▶ _Try it_
One number, and no other words, should make up the answer: how many lines of the listing contain the string "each".

▶ _Data_
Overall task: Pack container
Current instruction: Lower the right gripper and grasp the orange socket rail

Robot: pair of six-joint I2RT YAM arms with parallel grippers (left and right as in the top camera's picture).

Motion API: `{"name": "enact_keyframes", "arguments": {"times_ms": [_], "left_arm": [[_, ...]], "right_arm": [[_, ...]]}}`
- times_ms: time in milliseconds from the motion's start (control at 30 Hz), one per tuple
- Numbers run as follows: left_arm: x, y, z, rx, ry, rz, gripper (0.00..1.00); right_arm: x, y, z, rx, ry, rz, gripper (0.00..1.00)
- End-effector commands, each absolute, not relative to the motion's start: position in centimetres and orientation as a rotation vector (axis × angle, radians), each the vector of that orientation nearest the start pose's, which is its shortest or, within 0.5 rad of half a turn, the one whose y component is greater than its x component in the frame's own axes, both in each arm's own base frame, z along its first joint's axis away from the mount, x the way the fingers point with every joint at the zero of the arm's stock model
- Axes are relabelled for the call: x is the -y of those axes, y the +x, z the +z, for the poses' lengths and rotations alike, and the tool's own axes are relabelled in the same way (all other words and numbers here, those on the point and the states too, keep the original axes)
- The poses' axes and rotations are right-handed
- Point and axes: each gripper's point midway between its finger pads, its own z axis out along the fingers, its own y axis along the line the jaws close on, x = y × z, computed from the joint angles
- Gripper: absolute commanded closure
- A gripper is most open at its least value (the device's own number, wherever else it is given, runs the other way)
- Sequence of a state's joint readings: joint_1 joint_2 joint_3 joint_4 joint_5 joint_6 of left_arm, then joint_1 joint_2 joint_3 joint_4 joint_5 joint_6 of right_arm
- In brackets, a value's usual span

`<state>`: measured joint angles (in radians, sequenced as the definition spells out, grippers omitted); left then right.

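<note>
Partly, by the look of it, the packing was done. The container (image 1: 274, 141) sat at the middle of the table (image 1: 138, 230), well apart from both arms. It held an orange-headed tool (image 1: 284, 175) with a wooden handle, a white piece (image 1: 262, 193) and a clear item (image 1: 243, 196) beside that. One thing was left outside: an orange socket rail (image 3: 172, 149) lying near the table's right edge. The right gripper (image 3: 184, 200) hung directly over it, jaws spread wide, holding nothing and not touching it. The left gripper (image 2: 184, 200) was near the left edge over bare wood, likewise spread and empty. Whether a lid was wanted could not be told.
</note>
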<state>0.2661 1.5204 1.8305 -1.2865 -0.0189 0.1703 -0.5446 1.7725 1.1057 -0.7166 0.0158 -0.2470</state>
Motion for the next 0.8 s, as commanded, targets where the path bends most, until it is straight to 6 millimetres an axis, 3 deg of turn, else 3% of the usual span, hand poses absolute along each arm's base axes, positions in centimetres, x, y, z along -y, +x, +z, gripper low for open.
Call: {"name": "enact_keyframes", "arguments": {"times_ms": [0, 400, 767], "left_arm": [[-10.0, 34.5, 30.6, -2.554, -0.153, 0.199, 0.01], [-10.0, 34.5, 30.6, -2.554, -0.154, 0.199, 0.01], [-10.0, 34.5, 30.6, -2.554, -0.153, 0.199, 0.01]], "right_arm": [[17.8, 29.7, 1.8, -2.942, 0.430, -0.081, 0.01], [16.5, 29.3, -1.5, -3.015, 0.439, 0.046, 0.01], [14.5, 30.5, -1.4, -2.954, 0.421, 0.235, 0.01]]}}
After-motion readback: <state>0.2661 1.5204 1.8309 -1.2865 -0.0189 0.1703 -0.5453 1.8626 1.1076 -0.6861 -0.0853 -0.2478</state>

▶ _Your response_
3